0:00

We can now describe the main step that introduces error, meaning quantization.

And it's also the step that I figured out was to compress a lot.

Without quantization, we won't be able to compress too much.

We will be able to compress, but not as much as we see in our digital comments.

So basically, we have the forward transform, which we have seen.

We have these, we have seen earlier, but now we're going to describe the

quantization. So let's talk about it.

And we have actually already seen quantization when we started talking, the

very early weeks of this class, but let's just describe it in detail in the context

of JPEG compression. So, remember, we started from an eight by

eight image, and we have that on transform.

And what I'm going to represent here are the transform coefficients.

So just, in the previous video, we saw that we actually have the transform

coefficients. And we get them as a double sum, with sum

over the X, with sum over the Y, with sum over coordinates of the image.

And we're basically summing the image. This is the image,

and we have, basically, the cosine basis.

So that's how we got to these coefficients that we represent here.

We start from an eight by eight, and we get eight by eight coefficients.

So we have kind of an image in a different domain, in the cosine domain.

So what we have here are different things that we could do to those coefficients.

Now we are working with coefficients. So for example, we could say that we are

only going to take coefficients and we'll ignore all these other coefficients.

We could, that would be very, very simple, sway go to the upper left corner

and only use those coefficients, ignore everybody else.

And I'm going to write in a second what that means.

We could also do these, which says, somehow, I'm going to say which

coefficients to take. Those that are shaded, or says 1 are

going to be coefficients I'm going to send. Those that say 0 or unshaded

coefficients, I'm not going to send or store.

Now we can do something else and we can say you know what,

I don't want to, include or discard coefficients.

I want you to take this coefficient up here and represent it with eight bits.

So I'm going to let you to do quantization to 256 levels.

On the other hand, this coefficient that shows up here, so that would be the

coefficient 07, T-07. I want you to use only one bit.

So you're going to only be able to represent two different levels for that

coefficient. And we are going to talk about this in a

second. Now, what happens when we do

quantization? Remember that F is going to be then

reconstructed, as we saw in the previous, video, as the sum of T.

The transform coefficients. And we can put R because you remember

that the forward and inverse were basically the same.

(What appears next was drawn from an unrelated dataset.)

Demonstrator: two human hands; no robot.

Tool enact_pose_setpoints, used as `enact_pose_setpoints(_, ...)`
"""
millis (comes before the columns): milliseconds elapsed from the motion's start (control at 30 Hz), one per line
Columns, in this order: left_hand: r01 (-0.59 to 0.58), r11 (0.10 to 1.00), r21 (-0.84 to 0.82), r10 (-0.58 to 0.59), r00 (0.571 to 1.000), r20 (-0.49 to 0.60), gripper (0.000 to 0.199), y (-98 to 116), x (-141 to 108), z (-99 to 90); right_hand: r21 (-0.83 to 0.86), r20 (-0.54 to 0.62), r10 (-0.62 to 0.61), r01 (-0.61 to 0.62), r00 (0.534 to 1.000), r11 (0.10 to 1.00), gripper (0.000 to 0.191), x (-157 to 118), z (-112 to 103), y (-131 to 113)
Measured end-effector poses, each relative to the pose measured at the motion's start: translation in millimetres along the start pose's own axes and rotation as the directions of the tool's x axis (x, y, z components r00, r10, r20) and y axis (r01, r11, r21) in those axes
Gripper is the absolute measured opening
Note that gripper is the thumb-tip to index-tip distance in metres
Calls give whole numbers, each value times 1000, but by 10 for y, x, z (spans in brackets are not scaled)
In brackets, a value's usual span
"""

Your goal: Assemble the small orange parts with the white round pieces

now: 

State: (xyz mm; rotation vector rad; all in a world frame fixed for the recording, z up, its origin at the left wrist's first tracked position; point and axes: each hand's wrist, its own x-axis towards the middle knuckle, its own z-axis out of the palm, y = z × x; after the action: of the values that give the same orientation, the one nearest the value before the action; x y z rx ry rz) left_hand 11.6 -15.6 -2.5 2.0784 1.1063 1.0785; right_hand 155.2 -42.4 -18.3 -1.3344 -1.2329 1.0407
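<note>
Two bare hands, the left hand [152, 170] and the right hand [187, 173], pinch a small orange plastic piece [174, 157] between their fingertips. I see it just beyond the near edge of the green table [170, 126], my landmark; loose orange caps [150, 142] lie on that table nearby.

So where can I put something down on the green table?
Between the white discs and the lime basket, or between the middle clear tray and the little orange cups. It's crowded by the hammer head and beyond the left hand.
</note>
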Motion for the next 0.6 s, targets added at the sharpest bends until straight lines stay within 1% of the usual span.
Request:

So this is how we're going to reconstruct our image.

Now if we quantize T we're not going to reconstruct F because we're going to have

an approximation of T. And then we're going to reconstruct an

approximation of F. And remember what's happening is this.

Our F is a linear combination of the coefficients,

either the original coefficients, or the quantized coefficients, a linear

combination multiplying the bases. And these are the bases.

So here I'm just drawing them in a four by four, but we know that we are talking

eight by eight. So this top coefficient basically says

how much of this basis we are going to be using.

And you can say, you know what? Maybe our visual perception is such that

if instead of what I wanted to use, which is 7.7 times these bases.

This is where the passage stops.